While the basis splines (B-splines) have been employed to construct the sparse-grid quadrature or interpolation, including those associated with a hierarchical version , they are neither orthogonal nor measure-consistent, meaning that the basis functions are not adapted to the probability measure of input random variables.
Ma2 multipatch how to#
For the stochastic collocation methods, the crucial factor is how to construct the set of collocation points appropriately because the choice of the collocation points determines the performance of the method. For practical engineering problems mandating expensive-to-run computational analysis, MCS is hardly feasible or affordable. Although MCS is popular owing to its simplicity, broad applicability, and natural suitability for parallel computing, it is often subject to slow convergence. UQ often requires solving stochastic partial differential equations (PDEs) by numerical methods, such as Monte Carlo simulation (MCS) as a direct sampling method, stochastic finite element methods , stochastic boundary-element methods , stochastic meshfree methods ,, non-intrusive sparse-grids methods , collocation methods , and so forth. This process, referred to as uncertainty quantification (UQ), entails effectively propagating uncertainties from input to an output response variable of interest. Uncertainties in the output are generally dependent on those of the input, and must be quantified accurately for meticulous design of complex systems. In such a case, if a stress response is defined as an output function, the response variable is naturally random as well. For instance, consider a system where some material properties, geometrical characteristics, and external loads are random based on the nature of the manufacturing processes and operational conditions. Many complex mechanical systems exhibit uncertainties in their responses due to the intrinsic uncertainties in the input to the system. Numerical results, including those obtained for a 54-dimensional, industrial-scale problem, demonstrate that a low-order SDD-mIGA is capable of efficiently delivering accurate probabilistic solutions when compared with the benchmark results from crude Monte Carlo simulation.

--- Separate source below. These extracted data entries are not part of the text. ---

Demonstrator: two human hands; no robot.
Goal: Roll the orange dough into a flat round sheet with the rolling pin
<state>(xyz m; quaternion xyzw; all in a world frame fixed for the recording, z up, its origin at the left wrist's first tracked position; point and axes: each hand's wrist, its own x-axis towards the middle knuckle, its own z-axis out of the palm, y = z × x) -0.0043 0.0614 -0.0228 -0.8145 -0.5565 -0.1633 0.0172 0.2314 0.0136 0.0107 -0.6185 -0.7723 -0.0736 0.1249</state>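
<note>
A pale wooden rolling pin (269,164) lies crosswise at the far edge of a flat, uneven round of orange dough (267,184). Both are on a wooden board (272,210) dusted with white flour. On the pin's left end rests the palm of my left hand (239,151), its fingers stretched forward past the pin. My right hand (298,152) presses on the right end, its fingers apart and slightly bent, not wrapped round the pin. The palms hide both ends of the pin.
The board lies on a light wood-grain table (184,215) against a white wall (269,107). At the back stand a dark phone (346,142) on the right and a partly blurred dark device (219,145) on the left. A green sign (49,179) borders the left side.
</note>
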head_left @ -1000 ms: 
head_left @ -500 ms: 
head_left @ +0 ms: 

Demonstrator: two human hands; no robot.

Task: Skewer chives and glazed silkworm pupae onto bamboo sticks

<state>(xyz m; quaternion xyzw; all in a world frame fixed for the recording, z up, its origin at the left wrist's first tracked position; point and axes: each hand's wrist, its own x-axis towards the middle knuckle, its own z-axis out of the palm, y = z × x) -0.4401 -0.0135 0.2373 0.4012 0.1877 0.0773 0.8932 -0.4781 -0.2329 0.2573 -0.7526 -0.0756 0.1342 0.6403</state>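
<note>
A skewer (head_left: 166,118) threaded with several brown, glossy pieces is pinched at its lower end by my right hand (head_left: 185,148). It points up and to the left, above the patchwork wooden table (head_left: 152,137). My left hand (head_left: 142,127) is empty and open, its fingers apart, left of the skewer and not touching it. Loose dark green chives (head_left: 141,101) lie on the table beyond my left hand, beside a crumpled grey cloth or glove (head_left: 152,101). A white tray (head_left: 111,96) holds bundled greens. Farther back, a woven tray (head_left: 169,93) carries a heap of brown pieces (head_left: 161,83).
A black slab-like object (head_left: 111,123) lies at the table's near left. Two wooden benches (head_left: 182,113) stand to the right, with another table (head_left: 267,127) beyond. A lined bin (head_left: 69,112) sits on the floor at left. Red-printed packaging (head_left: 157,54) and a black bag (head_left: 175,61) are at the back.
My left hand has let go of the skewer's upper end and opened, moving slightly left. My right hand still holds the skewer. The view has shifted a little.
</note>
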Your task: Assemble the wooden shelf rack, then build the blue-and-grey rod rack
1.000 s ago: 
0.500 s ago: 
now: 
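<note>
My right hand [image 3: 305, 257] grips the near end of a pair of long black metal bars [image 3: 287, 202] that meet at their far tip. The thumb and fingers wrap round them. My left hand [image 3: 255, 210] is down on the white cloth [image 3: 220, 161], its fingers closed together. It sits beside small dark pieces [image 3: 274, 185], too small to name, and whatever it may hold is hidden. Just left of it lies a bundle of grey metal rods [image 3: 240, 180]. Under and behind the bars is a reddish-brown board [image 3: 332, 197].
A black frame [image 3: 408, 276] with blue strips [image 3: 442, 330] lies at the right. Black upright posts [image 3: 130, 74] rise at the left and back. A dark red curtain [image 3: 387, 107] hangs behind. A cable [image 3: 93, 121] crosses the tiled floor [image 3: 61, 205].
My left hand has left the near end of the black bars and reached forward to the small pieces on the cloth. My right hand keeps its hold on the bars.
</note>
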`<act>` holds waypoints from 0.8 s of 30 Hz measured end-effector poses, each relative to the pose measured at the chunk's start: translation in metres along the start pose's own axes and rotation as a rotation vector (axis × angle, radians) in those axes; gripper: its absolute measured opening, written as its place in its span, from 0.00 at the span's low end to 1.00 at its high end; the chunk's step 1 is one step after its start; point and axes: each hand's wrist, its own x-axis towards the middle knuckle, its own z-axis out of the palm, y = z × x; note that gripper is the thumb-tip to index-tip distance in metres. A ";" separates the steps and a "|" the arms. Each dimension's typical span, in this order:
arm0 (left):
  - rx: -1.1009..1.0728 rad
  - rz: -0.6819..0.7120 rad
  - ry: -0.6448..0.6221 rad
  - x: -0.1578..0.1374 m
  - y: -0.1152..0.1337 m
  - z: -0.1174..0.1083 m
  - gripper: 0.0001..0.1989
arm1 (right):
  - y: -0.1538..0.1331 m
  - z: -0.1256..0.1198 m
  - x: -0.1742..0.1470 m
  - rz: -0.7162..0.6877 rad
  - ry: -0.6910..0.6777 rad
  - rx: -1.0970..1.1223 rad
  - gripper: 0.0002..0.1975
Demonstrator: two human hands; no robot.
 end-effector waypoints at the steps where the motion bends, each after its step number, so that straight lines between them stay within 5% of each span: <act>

Analytical formulae have been derived to calculate the second-moment properties of an SDD-mIGA approximation for a general output random variable of interest. The proposed method can handle arbitrary multipatch domains in IGA and uses standard least-squares regression to efficiently estimate the SDD expansion coefficients for uncertainty quantification applications. The method, referred to as SDD-mIGA, involves (1) analysis-suitable T-splines with significant approximating power for geometrical modeling, random field discretization, and stress analysis (2) Bézier extraction operator for isogeometric mesh refinement and (3) a novel Fourier-like expansion of a high-dimensional output function in terms of measure-consistent orthonormalized splines. Technical specifications as specified in the data sheet unless noted otherwise in the order.This paper presents a new stochastic method by integrating spline dimensional decomposition (SDD) of a high-dimensional random function and isogeometric analysis (IGA) on arbitrary multipatch geometries to solve stochastic boundary-value problems from linear elasticity. – Including a 2 years maintenance package (software updates and support) – Advanced trigger settings, Multi File Mode and extended Multi File Mode
Ma2 multipatch free#
– Free assignment of trigger inputs/outputs to analog outputs
Ma2 multipatch download#
– Design, import (ASCII), and download of complex stimulus pulses to the STG – Digital I/O-port (8 bit input, 8 bit output) – 8 trigger (TTL) outputs (BNC connector) – 8 analog current outputs: -16 mA to +16 mA 120 V (2 mm connector) – 8 analog voltage outputs: -8 V to +8 V ☒0 mA (2 mm connector)
Operating in Download and Streaming mode (continuous downstreaming of pulses from connected computer). 8-channel general-purpose stimulus generator for current and voltage-driven electrical stimulation, 4000 series, with integrated stimulus isolation unit for each output channel.